Partindo da perspectiva do Taoísmo, passamos a analisar o conto A Hora e a Vez de Augusto Matraga. No início da história, Nhô Augusto aparece como um senhor influente, apesar de decadente. E sua decadência é enfatizada quando sua mulher abandona-o por outro e seus jagunços trocam de mandante por mal receberem. Nhô Augusto reluta sua decadência mas acaba moribundo, violentado, caído no pé de um morro. Em grande parte do texto, mostra-se sua busca por redenção, quando ele se recupera pela benfeitoria de outros e se torna um bom samaritano; trabalhando por outros e abstendo-se de desejos. Repetindo com fé: “Todo mundo tem sua vez, a minha hora há-de chegar”, e até mesmo: “Pra o céu eu vou, nem que seja a porrete!”. Representando um personagem de duas facetas: uma divina e outra demoníaca. Encontra, em determinado momento, o famoso Seu Joãozinho Bem-Bem, que depois de enlaçada amizade entre eles, o oferece espaço no bando de jagunços, Augusto recusa. Depois arrependido por pouco viver, viaja, talvez inconscientemente, em busca de Joãozinho Bem-Bem; e quando o encontra, é espectador do julgamento da família de um traidor; em que Bem-Bem quer exterminar os homens e abusar das mulheres. Nhô Augusto, então, se sente no encargo de evitar tal absurdo, crendo ser aquela sua hora e vez. Rinha e mata alguns do bando e Joãozinho Bem-Bem e, por fim, mata o próprio líder, morrendo junto. O conto é capaz de unir, no devir da vida de Nhô Augusto, um conflito moral entre o bem e o mal, cuja conclusão é um ato divino e demoníaco ao mesmo tempo.

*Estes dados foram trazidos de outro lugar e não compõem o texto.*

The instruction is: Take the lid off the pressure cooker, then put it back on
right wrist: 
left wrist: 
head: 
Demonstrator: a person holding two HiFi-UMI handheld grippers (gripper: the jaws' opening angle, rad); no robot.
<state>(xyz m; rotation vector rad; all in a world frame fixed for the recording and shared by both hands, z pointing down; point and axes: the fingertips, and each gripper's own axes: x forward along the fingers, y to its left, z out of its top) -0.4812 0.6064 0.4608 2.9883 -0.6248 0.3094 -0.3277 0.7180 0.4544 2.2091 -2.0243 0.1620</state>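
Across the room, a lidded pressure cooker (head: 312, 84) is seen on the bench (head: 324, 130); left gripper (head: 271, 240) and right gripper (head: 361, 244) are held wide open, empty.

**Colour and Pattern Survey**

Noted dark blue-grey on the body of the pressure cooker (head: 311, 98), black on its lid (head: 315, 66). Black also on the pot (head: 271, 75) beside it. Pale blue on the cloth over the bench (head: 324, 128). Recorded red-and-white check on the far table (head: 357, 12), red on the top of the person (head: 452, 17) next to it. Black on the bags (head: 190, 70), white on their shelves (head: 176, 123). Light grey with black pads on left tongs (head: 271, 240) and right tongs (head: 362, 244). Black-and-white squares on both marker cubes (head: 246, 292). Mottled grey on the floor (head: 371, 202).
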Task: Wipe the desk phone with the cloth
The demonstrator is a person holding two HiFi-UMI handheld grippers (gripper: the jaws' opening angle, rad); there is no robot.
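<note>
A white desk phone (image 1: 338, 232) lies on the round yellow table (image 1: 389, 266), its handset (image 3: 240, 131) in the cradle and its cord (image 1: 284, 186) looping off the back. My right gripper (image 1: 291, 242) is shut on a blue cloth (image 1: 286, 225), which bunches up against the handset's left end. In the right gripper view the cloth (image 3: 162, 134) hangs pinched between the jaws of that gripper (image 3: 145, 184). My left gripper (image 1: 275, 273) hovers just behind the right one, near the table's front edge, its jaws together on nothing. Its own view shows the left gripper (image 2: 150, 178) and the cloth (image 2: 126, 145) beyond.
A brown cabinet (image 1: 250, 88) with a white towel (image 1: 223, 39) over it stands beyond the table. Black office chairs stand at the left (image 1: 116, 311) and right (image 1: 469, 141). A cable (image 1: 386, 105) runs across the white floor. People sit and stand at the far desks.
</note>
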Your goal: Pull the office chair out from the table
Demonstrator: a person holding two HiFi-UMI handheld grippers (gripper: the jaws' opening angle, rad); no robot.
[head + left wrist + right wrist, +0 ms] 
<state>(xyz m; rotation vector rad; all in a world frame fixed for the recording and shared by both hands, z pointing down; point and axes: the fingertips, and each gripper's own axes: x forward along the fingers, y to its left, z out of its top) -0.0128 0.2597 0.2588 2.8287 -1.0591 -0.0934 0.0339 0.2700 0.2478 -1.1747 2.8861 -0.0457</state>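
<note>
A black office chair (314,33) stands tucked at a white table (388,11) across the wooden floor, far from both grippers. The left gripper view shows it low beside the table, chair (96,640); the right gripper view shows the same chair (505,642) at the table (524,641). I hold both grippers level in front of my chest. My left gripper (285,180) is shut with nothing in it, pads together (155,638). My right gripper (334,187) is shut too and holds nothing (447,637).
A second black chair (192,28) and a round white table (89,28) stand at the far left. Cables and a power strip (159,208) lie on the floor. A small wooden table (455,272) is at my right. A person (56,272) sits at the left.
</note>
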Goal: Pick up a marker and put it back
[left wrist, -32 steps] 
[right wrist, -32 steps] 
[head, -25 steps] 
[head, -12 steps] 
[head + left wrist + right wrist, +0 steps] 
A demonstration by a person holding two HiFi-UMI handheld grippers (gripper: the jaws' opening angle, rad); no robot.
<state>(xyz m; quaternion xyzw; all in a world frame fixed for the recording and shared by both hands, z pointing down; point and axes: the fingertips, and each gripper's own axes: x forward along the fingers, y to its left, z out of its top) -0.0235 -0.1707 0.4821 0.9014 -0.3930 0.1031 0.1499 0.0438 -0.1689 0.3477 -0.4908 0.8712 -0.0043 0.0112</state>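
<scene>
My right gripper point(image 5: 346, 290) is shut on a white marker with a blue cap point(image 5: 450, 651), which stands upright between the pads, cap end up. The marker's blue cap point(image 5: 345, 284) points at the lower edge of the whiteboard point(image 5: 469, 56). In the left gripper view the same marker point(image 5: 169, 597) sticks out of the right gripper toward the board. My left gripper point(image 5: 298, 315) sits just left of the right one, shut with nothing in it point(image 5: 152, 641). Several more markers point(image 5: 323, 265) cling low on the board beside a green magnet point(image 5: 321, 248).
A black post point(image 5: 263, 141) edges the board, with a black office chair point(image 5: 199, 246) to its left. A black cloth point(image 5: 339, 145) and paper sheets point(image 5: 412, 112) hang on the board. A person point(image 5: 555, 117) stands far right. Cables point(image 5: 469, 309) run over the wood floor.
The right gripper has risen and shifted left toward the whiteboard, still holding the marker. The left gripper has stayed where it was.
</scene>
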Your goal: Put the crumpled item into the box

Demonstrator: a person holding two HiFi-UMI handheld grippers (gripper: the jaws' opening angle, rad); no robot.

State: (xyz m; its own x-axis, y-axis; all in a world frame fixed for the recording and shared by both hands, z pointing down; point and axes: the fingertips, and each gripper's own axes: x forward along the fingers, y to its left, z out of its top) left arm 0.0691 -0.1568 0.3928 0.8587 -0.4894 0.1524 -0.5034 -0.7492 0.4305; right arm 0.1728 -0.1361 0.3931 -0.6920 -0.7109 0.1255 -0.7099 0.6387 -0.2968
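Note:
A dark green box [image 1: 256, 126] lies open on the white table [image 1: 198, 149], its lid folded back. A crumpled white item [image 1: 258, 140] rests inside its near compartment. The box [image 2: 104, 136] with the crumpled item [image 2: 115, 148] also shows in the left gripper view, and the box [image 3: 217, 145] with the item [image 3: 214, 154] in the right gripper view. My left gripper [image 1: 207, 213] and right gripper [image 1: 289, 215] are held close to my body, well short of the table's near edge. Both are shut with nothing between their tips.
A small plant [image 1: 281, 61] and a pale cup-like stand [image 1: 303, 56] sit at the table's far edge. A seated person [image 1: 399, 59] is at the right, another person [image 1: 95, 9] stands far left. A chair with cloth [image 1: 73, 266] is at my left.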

Concluiu-se, então, sobre os argumentos metafísicos de Rosa que existem dois tipos de ações: as altruístas, tidas como boas; e as egoístas, tidas como más. É inegável a existência de ambas. Nem por isso, as pessoas são boas ou más. O bem e o mal disputam as batidas de nossos corações. No devir da vida, cada qual dança segundo a música, na terceira margem de nosso rio: a passagem; entre o inferno e o céu, ambas constituintes margens de nosso ser.